Repeat the records below exactly, beginning at the first line and finishing with the line that contains "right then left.".

(AVAILABLE DATA begins)

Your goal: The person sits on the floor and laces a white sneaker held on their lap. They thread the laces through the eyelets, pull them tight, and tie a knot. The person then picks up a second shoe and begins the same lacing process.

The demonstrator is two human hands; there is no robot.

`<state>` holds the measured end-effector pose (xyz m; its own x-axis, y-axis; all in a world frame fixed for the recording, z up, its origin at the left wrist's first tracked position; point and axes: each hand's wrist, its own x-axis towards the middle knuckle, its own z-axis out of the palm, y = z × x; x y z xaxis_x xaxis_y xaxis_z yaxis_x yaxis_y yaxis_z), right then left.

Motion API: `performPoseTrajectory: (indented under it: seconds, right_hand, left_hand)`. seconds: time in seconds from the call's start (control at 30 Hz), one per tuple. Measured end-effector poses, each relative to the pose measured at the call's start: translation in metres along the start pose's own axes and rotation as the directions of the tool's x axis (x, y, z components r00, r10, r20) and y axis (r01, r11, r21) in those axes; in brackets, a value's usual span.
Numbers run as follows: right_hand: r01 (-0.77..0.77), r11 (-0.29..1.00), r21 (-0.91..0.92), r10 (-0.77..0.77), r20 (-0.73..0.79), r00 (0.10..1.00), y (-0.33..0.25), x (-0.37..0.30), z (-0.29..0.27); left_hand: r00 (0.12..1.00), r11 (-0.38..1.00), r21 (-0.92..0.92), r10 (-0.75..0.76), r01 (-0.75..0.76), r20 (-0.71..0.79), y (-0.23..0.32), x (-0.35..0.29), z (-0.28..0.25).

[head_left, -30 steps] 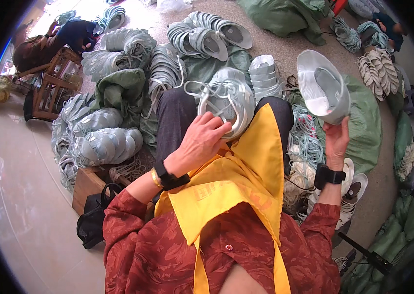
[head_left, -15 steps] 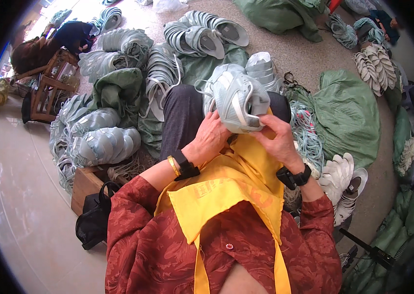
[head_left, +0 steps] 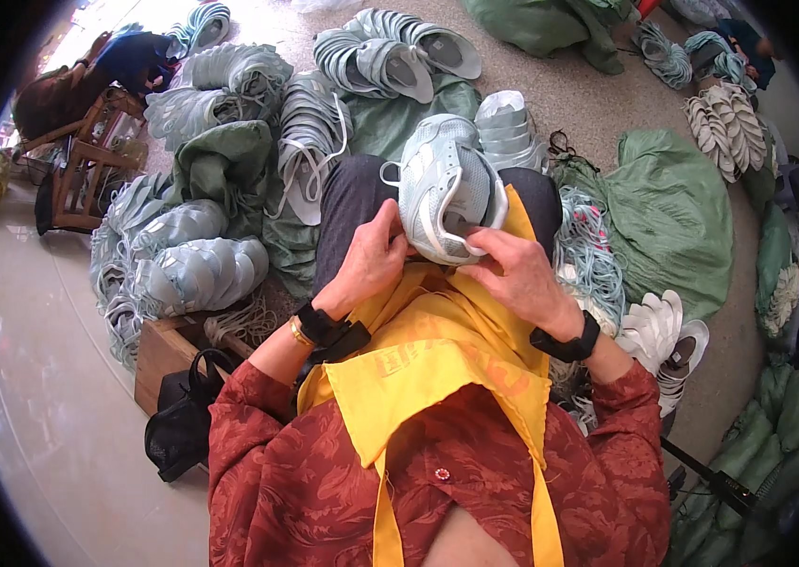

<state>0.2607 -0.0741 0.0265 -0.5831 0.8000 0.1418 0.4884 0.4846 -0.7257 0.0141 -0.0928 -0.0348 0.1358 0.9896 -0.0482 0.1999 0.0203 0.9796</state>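
Note:
A pale grey-blue shoe upper (head_left: 432, 180) with white trim is held above my lap, its opening toward me. At its near left edge, my left hand (head_left: 373, 257) is closed on it, the fingertips partly hidden behind it. My right hand (head_left: 517, 279) pinches the rim of the opening on the near right, thumb and forefinger together. A short loop of white lace sticks out at the upper's left side. Under the hands lies the yellow apron (head_left: 437, 378) over my lap.
Stacks of nested shoe uppers (head_left: 201, 269) lie to the left, others (head_left: 390, 57) beyond my knees. A green sack (head_left: 669, 227) and tangled laces (head_left: 588, 241) are on the right, near white uppers (head_left: 650, 331). A wooden box (head_left: 168, 364) and black bag (head_left: 187, 416) stand at left.
The shoe upper has turned a little, its opening now facing more toward me. My left hand has shifted left and down along its edge; my right hand has moved slightly left and nearer.

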Motion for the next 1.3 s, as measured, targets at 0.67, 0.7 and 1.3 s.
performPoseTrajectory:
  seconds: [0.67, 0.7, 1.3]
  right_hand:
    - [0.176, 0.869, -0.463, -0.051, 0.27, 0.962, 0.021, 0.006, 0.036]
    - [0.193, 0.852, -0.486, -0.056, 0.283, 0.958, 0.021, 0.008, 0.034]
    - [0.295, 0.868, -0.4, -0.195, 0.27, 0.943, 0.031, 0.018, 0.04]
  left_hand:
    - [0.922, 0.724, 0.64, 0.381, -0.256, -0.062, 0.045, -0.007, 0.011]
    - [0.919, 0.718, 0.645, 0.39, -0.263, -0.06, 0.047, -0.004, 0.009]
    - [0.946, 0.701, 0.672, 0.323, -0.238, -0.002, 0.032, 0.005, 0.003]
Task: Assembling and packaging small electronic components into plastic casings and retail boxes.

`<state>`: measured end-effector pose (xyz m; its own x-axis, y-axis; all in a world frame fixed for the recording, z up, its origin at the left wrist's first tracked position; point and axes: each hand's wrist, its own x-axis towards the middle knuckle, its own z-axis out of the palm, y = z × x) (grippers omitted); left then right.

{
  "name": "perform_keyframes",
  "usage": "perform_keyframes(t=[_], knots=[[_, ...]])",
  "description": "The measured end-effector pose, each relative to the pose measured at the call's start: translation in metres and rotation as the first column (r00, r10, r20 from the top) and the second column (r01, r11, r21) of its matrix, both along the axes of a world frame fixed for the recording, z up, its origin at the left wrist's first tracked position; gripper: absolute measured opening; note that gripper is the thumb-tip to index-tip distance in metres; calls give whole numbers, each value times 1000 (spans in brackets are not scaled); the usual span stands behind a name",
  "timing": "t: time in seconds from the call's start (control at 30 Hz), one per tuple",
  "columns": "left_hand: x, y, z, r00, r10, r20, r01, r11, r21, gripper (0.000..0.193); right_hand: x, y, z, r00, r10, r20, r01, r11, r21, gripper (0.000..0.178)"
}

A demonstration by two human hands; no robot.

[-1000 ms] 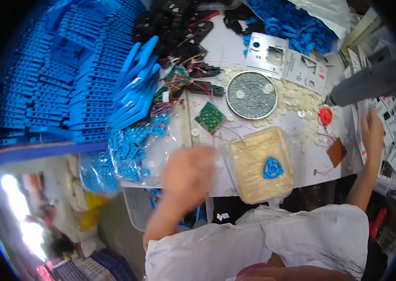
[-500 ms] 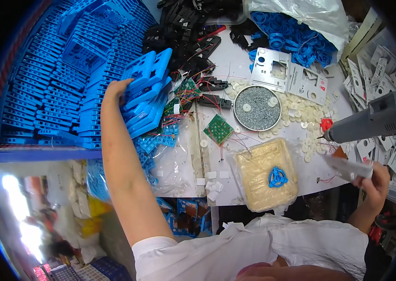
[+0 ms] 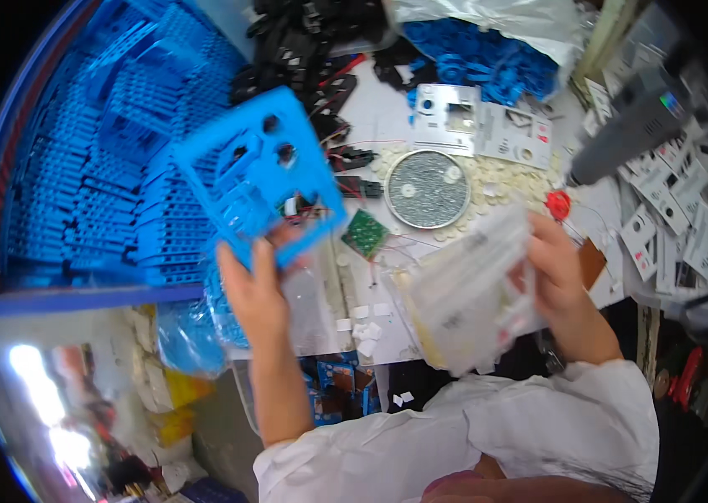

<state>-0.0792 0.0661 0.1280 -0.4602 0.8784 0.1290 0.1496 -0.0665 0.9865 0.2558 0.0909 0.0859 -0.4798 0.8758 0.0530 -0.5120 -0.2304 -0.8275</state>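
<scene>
Progress on the blue panel: it is lifted clear of the stacked panels; no board, disc or sheet can be seen fixed to it, so this looks like an early stage.
Left open: blue panel [image 3: 310, 178] and pale sheet [image 3: 467, 289] are apart, one per hand, and nothing visible joins them.
Left hand [image 3: 255, 289]: its grip holds the blue panel by the near edge, thumb in front, tilted over the left part of the worktop [image 3: 377, 109].
Right hand [image 3: 562, 272]: its grip holds the pale sheet by the right edge, near the front of the worktop; blur hides whether it is one layer or several.
Blue panel's make: stiff, smooth, seemingly moulded plastic, roughly rectangular, with round holes and larger cut-outs.
Pale sheet's make: flat, whitish, thin-edged; faint marks are too smeared to tell.
Stacked panels [image 3: 111, 189]: ribbed-looking rows of the same blue, inside a crate with a purple-blue rim [image 3: 90, 302].
Round dish [image 3: 427, 227]: shallow, filled with small grainy metal pieces, two white discs on top.
Loose discs [image 3: 495, 173]: flat, cream-white, scattered right of the dish.
Green circuit board [image 3: 364, 234]: square, dotted with solder, thin wires beside it, unattached to the blue panel.
Power screwdriver [image 3: 626, 134]: grey, cylindrical, matt, apart from both hands.
</scene>
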Motion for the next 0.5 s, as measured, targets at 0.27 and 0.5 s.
perform_keyframes(t=[0.27, 0.5], knots=[[104, -81, -104, 733, -173, 658, 56, 979, 196, 50, -77, 11, -37, 979, -137, -151, 112, 980, -167, 40], [95, -103, -116, 824, -221, 522, 218, 974, 69, 72, -60, 2, -32, 999, 2, 52, 6, 988, -156, 48]])
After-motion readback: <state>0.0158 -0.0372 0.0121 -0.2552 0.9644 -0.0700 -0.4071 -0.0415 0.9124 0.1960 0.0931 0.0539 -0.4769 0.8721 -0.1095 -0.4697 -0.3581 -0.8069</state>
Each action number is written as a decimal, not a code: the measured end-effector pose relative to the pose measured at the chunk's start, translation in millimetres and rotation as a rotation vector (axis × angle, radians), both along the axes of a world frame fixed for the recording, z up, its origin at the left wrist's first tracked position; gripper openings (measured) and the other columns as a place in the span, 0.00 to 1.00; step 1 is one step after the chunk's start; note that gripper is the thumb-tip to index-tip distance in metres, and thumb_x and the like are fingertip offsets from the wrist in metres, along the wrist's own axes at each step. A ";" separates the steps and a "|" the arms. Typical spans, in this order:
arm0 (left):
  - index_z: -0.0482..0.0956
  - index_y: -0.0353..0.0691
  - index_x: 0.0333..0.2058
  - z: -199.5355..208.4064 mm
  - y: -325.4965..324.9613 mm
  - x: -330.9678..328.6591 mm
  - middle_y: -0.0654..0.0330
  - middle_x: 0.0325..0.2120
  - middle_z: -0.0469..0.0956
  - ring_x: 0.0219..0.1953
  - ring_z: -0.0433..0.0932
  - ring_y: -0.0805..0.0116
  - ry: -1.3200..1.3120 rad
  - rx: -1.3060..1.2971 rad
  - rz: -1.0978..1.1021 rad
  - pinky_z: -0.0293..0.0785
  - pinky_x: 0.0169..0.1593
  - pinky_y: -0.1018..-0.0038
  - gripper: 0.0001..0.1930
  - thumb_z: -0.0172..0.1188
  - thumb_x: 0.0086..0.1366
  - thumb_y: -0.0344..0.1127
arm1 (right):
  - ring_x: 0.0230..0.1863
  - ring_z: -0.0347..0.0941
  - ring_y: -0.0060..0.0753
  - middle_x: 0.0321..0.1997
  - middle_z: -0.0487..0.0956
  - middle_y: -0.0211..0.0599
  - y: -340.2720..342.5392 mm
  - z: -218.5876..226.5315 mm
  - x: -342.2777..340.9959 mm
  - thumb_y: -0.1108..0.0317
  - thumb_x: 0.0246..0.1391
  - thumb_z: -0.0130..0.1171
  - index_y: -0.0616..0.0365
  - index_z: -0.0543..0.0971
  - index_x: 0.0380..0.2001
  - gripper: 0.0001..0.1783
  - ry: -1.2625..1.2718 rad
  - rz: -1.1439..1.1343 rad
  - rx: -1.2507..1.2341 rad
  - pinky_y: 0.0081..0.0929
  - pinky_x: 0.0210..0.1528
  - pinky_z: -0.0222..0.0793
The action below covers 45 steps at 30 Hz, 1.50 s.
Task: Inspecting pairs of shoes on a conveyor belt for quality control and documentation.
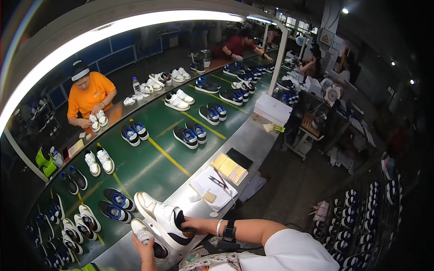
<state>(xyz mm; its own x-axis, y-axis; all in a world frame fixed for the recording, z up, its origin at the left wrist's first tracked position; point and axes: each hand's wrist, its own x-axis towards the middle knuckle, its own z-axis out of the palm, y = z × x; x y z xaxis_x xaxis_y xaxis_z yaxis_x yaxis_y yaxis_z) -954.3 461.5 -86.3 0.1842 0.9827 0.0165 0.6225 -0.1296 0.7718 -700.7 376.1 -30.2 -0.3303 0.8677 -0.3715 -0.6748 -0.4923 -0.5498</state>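
Right hand (195, 225) grips a white low-top shoe with a gold toe and black heel (158, 211) at its heel opening, fingers partly hidden inside; left hand (143, 247) curls around the side of a second white shoe with a dark inside (145, 233). Both shoes are close together at the near silver metal ledge (178, 198). Beyond it spreads a green, yellow-striped work surface (158, 167) bearing paired shoes. A long white tube lamp (135, 20) arches over it; a person in an orange shirt (91, 95) sits across, and dark racks of shoes (357, 221) fill the dim room's right side. Both held shoes point toes up-left, away from the wearer, long axes slanting roughly parallel.
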 end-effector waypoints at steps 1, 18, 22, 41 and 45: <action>0.48 0.35 0.58 -38.8 1.9 -29.8 0.47 0.53 0.56 0.55 0.56 0.51 0.049 -0.120 0.151 0.55 0.57 0.64 0.46 0.65 0.40 0.30 | 0.38 0.67 0.24 0.39 0.70 0.32 0.9 2.8 -5.4 0.72 0.45 0.46 0.55 0.62 0.51 0.26 -0.008 0.008 0.003 0.21 0.38 0.64; 0.56 0.48 0.56 18.3 -22.5 -51.6 0.58 0.48 0.68 0.46 0.71 0.58 -1.086 -0.872 0.198 0.73 0.44 0.65 0.35 0.42 0.44 0.20 | 0.39 0.72 0.33 0.44 0.72 0.36 -0.8 -19.5 -37.5 0.74 0.47 0.46 0.56 0.63 0.50 0.23 0.015 -0.160 -0.165 0.30 0.44 0.69; 0.53 0.50 0.58 40.1 -25.2 -33.8 0.59 0.54 0.63 0.53 0.65 0.60 -1.520 -1.062 0.003 0.64 0.54 0.63 0.32 0.51 0.54 0.33 | 0.45 0.71 0.34 0.47 0.72 0.38 1.7 -5.6 -40.7 0.74 0.50 0.45 0.57 0.64 0.51 0.22 0.045 -0.154 -0.104 0.31 0.46 0.70; 0.53 0.43 0.58 112.9 -28.7 -44.4 0.55 0.54 0.62 0.54 0.64 0.60 -1.512 -0.739 -0.296 0.63 0.55 0.64 0.35 0.52 0.57 0.53 | 0.60 0.57 0.36 0.58 0.61 0.41 2.8 70.6 -38.5 0.45 0.35 0.65 0.58 0.52 0.59 0.53 0.021 -0.159 0.298 0.36 0.60 0.53; 0.51 0.40 0.58 110.3 -25.7 -43.9 0.53 0.54 0.61 0.55 0.63 0.58 -1.581 -0.874 -0.315 0.59 0.57 0.62 0.40 0.45 0.56 0.63 | 0.59 0.58 0.42 0.60 0.58 0.43 11.0 54.3 -46.7 0.30 0.46 0.38 0.59 0.51 0.59 0.49 0.146 -0.043 0.312 0.39 0.60 0.53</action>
<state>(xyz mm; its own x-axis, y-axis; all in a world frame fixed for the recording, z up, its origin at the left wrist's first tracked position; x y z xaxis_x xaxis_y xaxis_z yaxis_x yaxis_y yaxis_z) -998.2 435.8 24.0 0.6646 0.7404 -0.1005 -0.6350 0.6306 0.4461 -747.4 387.1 24.1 -0.3207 0.9465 -0.0374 -0.7741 -0.2846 -0.5655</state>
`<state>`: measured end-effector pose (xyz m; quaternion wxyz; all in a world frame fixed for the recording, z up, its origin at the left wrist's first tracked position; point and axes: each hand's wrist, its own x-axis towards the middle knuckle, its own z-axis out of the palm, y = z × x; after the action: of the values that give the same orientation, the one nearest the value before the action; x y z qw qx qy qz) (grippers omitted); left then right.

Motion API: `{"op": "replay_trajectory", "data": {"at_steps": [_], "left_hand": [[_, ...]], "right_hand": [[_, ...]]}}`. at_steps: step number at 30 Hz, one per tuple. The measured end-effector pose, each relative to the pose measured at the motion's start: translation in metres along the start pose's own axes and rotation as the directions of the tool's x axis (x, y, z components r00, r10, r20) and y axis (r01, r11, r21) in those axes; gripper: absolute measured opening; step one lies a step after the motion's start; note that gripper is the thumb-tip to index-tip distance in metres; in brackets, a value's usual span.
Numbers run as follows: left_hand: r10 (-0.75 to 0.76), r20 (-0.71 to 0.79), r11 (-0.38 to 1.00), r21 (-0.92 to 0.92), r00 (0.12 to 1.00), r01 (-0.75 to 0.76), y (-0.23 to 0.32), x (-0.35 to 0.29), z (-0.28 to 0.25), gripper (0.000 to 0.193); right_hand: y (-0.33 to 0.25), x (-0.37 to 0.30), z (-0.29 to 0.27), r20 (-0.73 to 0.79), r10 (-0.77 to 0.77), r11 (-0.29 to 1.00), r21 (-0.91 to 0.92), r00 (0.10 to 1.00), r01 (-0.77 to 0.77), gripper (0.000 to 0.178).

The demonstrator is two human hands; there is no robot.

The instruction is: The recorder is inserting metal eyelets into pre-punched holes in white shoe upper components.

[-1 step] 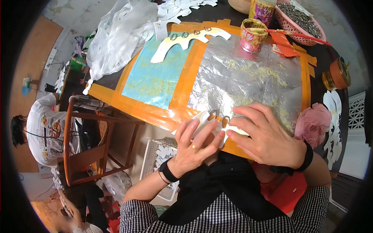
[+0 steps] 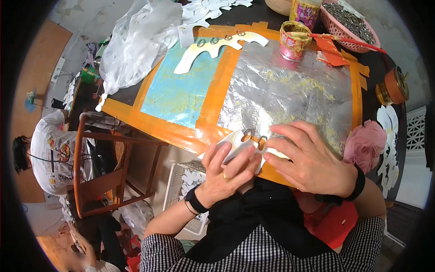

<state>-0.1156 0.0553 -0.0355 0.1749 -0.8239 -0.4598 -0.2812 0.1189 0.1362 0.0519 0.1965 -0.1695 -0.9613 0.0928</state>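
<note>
At the near edge of the work board, a white cut-out piece with a scalloped edge [image 2: 235, 138] is in my hands. Two metal rings [image 2: 262, 143] stand on it between my fingers. My left hand [image 2: 229, 168] has its fingers bent around the left part of the piece. My right hand [image 2: 308, 156] presses fingertips and thumb on its right end, beside the rings. My fingers cover much of the piece. Farther off, a similar white strip [image 2: 185, 63] with several metal rings lies across the blue sheet [image 2: 174, 102].
Orange tape [image 2: 210, 104] borders the glue-smeared clear sheet [image 2: 281, 90]. A glue-stained cup [image 2: 294, 43] stands at the back, near a red-handled brush [image 2: 349, 40] and a pink basket [image 2: 333, 20] of metal parts. Pink cloth [image 2: 364, 146] lies right; a plastic bag [image 2: 136, 50] lies left. Someone sits at left.
My left fingers have shifted slightly on the white piece, baring more of its surface. The board and the far strip appear slightly farther left. My right hand is almost unchanged.
</note>
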Motion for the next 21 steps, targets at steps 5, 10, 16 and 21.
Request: {"op": "replay_trajectory", "data": {"at_steps": [5,10,16,21], "left_hand": [[0.101,-0.087,0.994,0.060,0.991,-0.096,-0.008,0.004,0.005,0.029],[0.069,-0.120,0.996,0.059,0.990,-0.063,-0.008,0.001,0.009,0.023],[-0.060,-0.131,0.997,0.030,0.990,0.065,-0.001,0.003,0.009,0.023],[-0.096,-0.126,0.995,0.017,0.987,0.099,0.000,-0.002,0.011,0.022]], "right_hand": [[0.002,-0.001,0.002,0.009,-0.013,1.000,-0.003,1.000,0.013,0.021],[0.000,0.002,0.002,0.007,-0.018,1.000,-0.024,1.000,0.018,0.017],[0.000,0.004,0.001,-0.011,0.033,0.997,-0.069,0.999,-0.033,0.016],[0.003,0.006,0.004,0.029,0.072,0.996,-0.049,0.997,-0.071,0.017]]}}
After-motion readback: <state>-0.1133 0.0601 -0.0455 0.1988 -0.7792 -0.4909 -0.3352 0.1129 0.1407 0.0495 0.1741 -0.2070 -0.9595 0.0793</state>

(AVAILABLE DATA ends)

OUTPUT FOR THIS TASK »
Your goal: The person sits on the floor and laces a white sneaker held on their lap. They thread the laces through the eyelets, pull them tight, and tie a knot. The person then picks up a second shoe and begins the same lacing process.

The demonstrator is two human hands; there is no robot.

`<state>` holds the measured end-effector pose (xyz m; its own x-axis, y-axis; all in a world frame fixed for the recording, z up, its origin at the left wrist's first tracked position; point and axes: each hand's wrist, its own x-axis towards the middle knuckle, its own z-axis out of the palm, y = z × x; x y z xaxis_x xaxis_y xaxis_z yaxis_x yaxis_y yaxis_z), right then left.

No more work remains on this exercise.